Failing a 1st attempt at an AWS certification exam sadly still happens. When we discuss this with students it most often comes down to a lack of appreciation of the nature of the AWS exams leading to a lack of preparation. The AWS exams are well written to ensure that to pass you know your material well.
Don't give up. Now that you know what you are up against, plan to ace it.
Here are some recommendations how how to prepare for the 2nd attempt.
There is a skill to learning
For the same effort as a bare pass you can become a Guru. The difference is in how you learn. To help you get the most out of your efforts I strongly encourage you to take time to go through the AWS Certification Exam Prep Guide (opens in new tab) by our Mattias Andersson who is one of the few people to score a 100% on an AWS exam.
Understanding the exam
The AWS associate exams are well designed. They focus on testing if you understand the core technology, and if you actually know your stuff. General industry knowledge will not get you through. AWS will not ask you general knowledge questions, and if it looks like they are, they are really asking if you understand how AWS is different.
AWS include questions from all areas of the AWS environment. If you read the exam blueprint, it will not identify any area that is out-of-scope. However ~85% of questions will come from the core topics you have been taught in the course. The remaining ~15% are drawn from what you might call fringe areas. Consider them bonus points if you have taken the time to read a bit further or think a bit deeper about what the white papers and documentation is telling you.
The AWS exams also have a range of question difficulties from simplistic (free marks) to challenging questions. As with the topic scope where there are fringe topics, there are very challenging fringe questions. I am certain that on every associate exam I sat, that I got a question I later saw on a Pro exam. Only one per exam but they were there. The message is that if you want 100% you need to earn it by really knowing your stuff well.
Where we provide them, our practice exam questions are aimed above average, towards the more difficult types. This is to both ensure you are ready, and to lead you to deeper understanding if you want to put the effort in. No apologies, when we introduced the harder questions the pass rate increased and avg pass score jumped by about 10%.
What should I re-study?
Be guided by the scoring report you received. Start with area you were worst at and work your way up. Please understand that every exam is different, not just in questions, but also the services and topics covered. Don't focus on the one question or one service you didn't know. You need to work on the whole study area.
Re-study all the core topics as set out in the course. if you really know them you should be able to pass just on the core topics. Know them all and know them well. Read deeper and wider to increase your ability to get extra points. Test your understanding with the practice exam questions. The answers and score are irrelevant. What is important is knowing why every answer is right or wrong (not just that it is). Use the AWS documentation to research every practice answer to find the proof that it is right or wrong. Use the ACG community forums to talk to other students and alumni to understand wording or why a particular answer is wrong.
Don't expect to master all areas especially of the Pro level. But the more you understand the better your score.
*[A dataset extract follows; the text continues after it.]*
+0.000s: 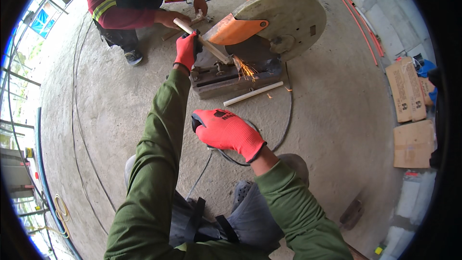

Consider not re-sitting the same exam immediately. Restudying can be hard and boring. Consider doing another course that will help you build a broader foundation or deeper skills in a weak area and then later going back to resit the one you missed.
How do I re-study?
My recommendation is to listen to all the lectures again, possibly at higher speed, but do listen. Don't try to memorize material, but seek to understand how the services work and interact with each other. The Moderators who have all completed the exams talk about a Mental Model. When you understand the logic and interaction of the services, the questions become easier to understand and the wrong answers become easier to spot.
The White papers are very important. A number of questions are drawn from them almost word for word. Trying to memorize them will bore you to tears. Instead of trying to get through them, read them slowly, seeking to understand the use-cases and the anti-cases for each. If something does not make sense, break away to research in the AWS doco to get a better understanding.
When you have idle moments when you cannot be studying, think about a service how it might, or might not be used it to solve problems.
The purpose of the labs is to help you build that mental model of how things go together. Do not just try to memorize the steps, but understand why is each step is needed and how does it go together to create a result.
A technique I found useful was what I call the 30 second summary. For any service or tech, try to be able to talk for 30 seconds on what it is, how it works, how it interacts, and what it is not good at. Developing this will both help you find things to research further, and rehearse recall for when you are in the exam.
Test your knowledge in the Discussion forums. Use every questions as a research topic. Don't guess or have an opinion, research it and be able to back you position by reference to vendor documentation.
Finally, unless it is urgent to get the piece of paper, don't rush the exam. There are no bonus points for how soon you do it, but there are bragging rights for how well you do. Many of us advocate studying all three of the associate courses before sitting any exams. That way you get to leverage the breadth of knowledge and repetition of core topics to get higher marks over all.